(Oakton Patch) Greg Greeley grew up in a large family and knew that one day he would want to start his own.
“When I decided to start a family, and began reaching out to adopt, I was a single father,” said Greeley, who moved to Virginia in 1987. He was in the Air Force and stationed at the Pentagon.
As a single, gay man, Greeley faced many challenges before successfully navigating the state’s adoption process.
He started the process in 2001. A year later, after locating a progressive child-placement agency in Virginia, he adopted his first child from Ukraine.
“It was a hard process and I was lucky,” said Greeley, who lives in Arlington and now has a second adopted son from El Salvador. “The first question I asked each agency was, ‘Do you work with single fathers?’ I called a dozen agencies, and only one said yes. It’s amazing to have that many doors shut in your face over and over again. No one asked, ‘Would you be a good father? What is your background?’ None of it was based on any of those things that would be important to determine is this a good placement for a child. It was just ‘No, we don’t work with single fathers.’ “
He continued: “It’s a good thing to make sure that people are good parents. But it’s terrible when people won’t even consider you. They won’t even look at why, they’ll just tell you no.”
The process is about to get much more difficult.

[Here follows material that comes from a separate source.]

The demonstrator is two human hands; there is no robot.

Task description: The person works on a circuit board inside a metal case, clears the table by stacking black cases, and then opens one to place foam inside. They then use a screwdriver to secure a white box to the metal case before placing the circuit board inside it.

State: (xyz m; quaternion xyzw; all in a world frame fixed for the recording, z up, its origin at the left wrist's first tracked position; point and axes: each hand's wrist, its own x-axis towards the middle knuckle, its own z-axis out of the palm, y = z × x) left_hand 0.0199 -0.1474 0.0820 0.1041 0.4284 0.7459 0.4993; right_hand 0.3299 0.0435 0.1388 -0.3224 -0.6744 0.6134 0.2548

Gov. Bob McDonnell is expected to soon sign a bill that would add a ‘conscience clause’ to state adoption laws that would give private child-placement agencies, even those that receive state funding, the legal right to deny services to prospective parents if they felt the placement would go against their written moral or religious beliefs.
The measure also would prohibit the state from denying grants, contracts or license renewals to agencies that exercise that right.
The bill has drawn sharp criticism from several state legislators, along with gay and lesbian residents and advocates, who view the measure as sanctioning legal discrimination.